— Ну и поезжайте в Абиссинию целовать эфиопок!
— Увы, это для меня потеряло прелесть новизны! — вздыхал Замшев.
Истомившаяся в одиночестве Валентина Михайловна всей душой погрузилась в веселье, хмелея от него, как от вина. Ее голову точно кружило сладостными вихрями, зажигая все тело жаждою радостей. И осенний солнечный день был так безмятежен, ясен и детски-невинен, что все печальное забывалось, как несуществующее, и сердце билось лишь настоящим мгновением.
«Хорошо жить, — думала она, — о-о, как хорошо!»
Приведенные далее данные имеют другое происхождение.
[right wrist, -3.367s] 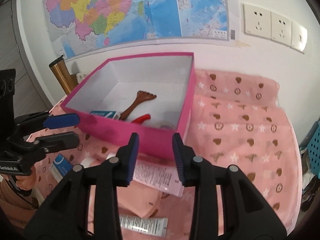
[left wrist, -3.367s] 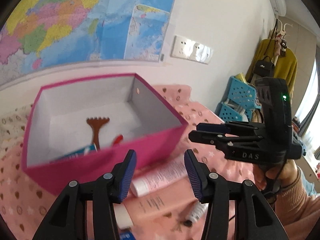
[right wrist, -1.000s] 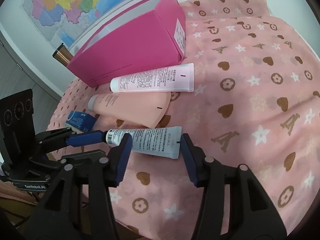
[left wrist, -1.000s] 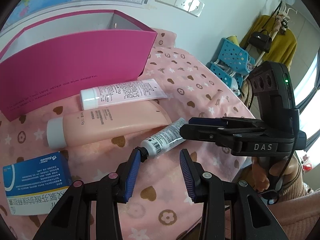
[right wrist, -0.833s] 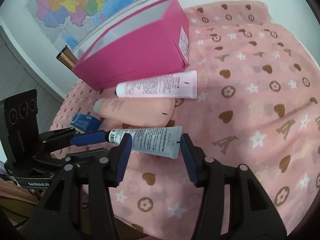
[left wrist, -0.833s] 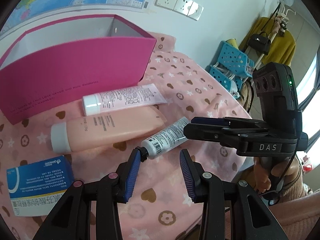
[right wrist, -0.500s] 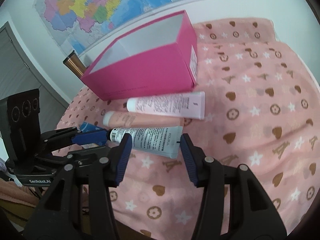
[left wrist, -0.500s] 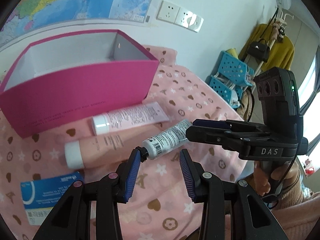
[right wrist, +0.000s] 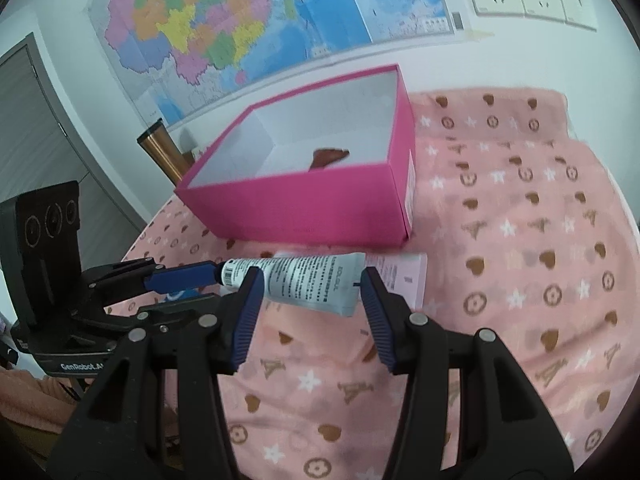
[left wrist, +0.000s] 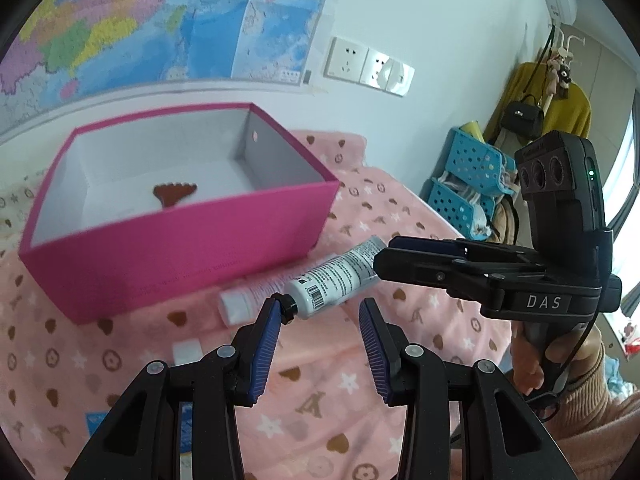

Перед обедом катались в парусных лодках, бесшумно и быстро скользили, точно летали в небесах. Ингушевич красиво и печально пел:
Раздели ты со мной мою долюшку…
Голос его плакал и умолял. Как виртуоз, аккомпанировал ему на гитаре Замшев. И музыка заколдовывала сердца. Суля радость, умоляла волшебная:
— Живите!
X
А Столбушин сидел у себя в спальне, у окна, в глубоком кресле. Одетый в беличью куртку и высокие бурочные сапоги, он все-таки зяб и прятал ладони в рукава куртки. Каждый из приезжавших приходил к нему поздороваться и каждый считал своим долгом сказать ему несколько наивно-безразличных слов. И он прекрасно видел по выражению лиц посещавших его, что всех уже тяготит эта обязанность бросить ему, как милостыню, несколько пустых слов, что всем тяжело с ним, как в гостях у разлагающегося трупа. Померанцев, высокий и худой, с тонкими и висячими, как у китайца, усами, сидел у него дольше всех и наговорил ему больше всех пустых и глупых слов. И Столбушин хорошо понимал истинные причины необычайной длительности этого визита. У Столбушина в руках было несколько срочных векселей Померанцева. И чтоб утешить его — Столбушин находил в этом какое-то особенно острое, злорадное удовольствие, — он сказал тому:
— А насчет уплаты по векселям вы не хлопочите. Я их сжег. Что же им путаться после моей смерти среди настоящих ценных бумаг? И всего-то их на три с половиною тысячи.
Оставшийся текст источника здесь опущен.